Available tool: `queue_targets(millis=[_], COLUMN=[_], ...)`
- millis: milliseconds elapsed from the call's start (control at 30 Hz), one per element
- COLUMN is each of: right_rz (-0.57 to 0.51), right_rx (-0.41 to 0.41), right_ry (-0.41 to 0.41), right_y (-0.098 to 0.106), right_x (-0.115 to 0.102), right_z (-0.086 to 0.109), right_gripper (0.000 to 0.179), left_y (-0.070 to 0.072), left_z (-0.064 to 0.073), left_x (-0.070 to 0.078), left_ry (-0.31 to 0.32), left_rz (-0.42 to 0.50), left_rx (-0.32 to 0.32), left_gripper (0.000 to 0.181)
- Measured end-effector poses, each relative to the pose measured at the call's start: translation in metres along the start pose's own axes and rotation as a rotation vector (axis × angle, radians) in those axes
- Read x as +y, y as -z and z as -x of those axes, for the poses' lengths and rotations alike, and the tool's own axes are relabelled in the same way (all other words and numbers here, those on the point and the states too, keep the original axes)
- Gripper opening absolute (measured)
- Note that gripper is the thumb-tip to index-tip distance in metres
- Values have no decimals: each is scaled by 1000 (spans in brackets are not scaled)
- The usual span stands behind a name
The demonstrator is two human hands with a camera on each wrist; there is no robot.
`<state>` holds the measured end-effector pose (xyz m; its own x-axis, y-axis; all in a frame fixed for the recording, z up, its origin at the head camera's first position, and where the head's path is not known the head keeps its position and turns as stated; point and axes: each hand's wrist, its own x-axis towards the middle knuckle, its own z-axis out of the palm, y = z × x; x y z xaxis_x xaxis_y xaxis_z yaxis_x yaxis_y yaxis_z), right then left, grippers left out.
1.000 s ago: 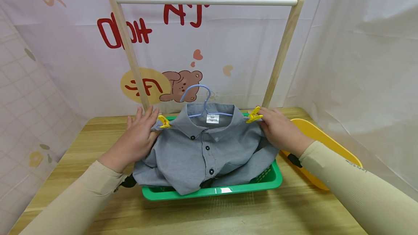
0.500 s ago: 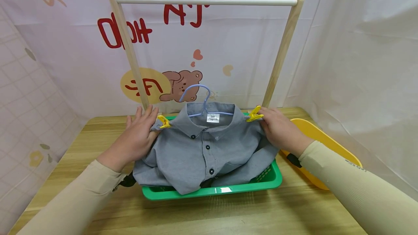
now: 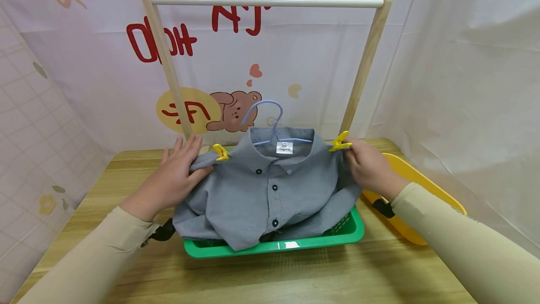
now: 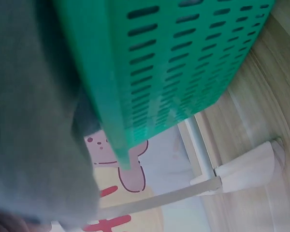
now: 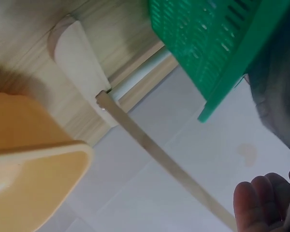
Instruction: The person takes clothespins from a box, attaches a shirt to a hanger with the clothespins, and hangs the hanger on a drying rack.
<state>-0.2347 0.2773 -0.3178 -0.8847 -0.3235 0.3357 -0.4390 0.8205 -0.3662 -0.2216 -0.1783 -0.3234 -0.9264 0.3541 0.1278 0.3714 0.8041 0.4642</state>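
A grey button-up shirt (image 3: 244, 201) hangs on a light-blue hanger (image 3: 276, 116), its lower part in the green basket (image 3: 274, 249). Yellow clips pinch the two shoulders, a left clip (image 3: 221, 152) and a right clip (image 3: 340, 141). My left hand (image 3: 170, 179) holds the left shoulder, thumb in front and fingers behind. At the opposite shoulder my right hand (image 3: 371, 165) grips the cloth just outside its clip. Several right fingers (image 5: 261, 198) show behind the cloth in the right wrist view. The hanger's ends are hidden inside the shirt.
Behind the basket stands a wooden rack (image 3: 366, 67) with a white top bar (image 3: 270, 1). A yellow bin (image 3: 415, 177) lies to the right, partly behind my right arm. Everything is on a wood-grain table (image 3: 295, 280) against a printed backdrop.
The shirt's collar, hanger and clips have shifted right and slightly up. My right hand has moved right with its shoulder; my left thumb now lies farther across the left one. The basket stays put.
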Motion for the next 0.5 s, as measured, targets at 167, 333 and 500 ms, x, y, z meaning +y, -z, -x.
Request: queue_targets(millis=[167, 333, 500], right_rz=[-4, 23, 48], right_rx=[40, 80, 94], right_ry=[-4, -14, -50], right_y=[3, 8, 14], right_x=[8, 18, 27], right_z=[4, 9, 13], right_gripper=[16, 20, 25], left_y=[1, 1, 2], left_z=[4, 8, 10], left_x=[-6, -12, -16], left_ry=[-14, -21, -8], left_rz=[11, 23, 31], left_rx=[-7, -9, -1], left_gripper=[88, 82, 77])
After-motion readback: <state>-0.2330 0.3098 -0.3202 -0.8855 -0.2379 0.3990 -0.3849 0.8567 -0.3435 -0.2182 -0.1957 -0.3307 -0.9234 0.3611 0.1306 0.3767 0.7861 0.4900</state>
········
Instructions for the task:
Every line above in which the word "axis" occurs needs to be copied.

Response to this exercise:
- Measured end-effector poses, each relative to the pose measured at the call's start: translation in metres along the start pose's own axes and rotation as a rotation vector (axis × angle, radians) in those axes
`<state>` holds the measured end-effector pose (xyz m; its own x-axis, y-axis; all in a frame fixed for the recording, z up, its origin at the head camera's first position, and where the head's path is not known the head keeps its position and turns as stated; point and axes: each hand's wrist, its own x-axis towards the middle knuckle, its own z-axis out of the palm, y = z × x; x y z xaxis_x xaxis_y xaxis_z yaxis_x yaxis_y yaxis_z), right then left, grippers left out.

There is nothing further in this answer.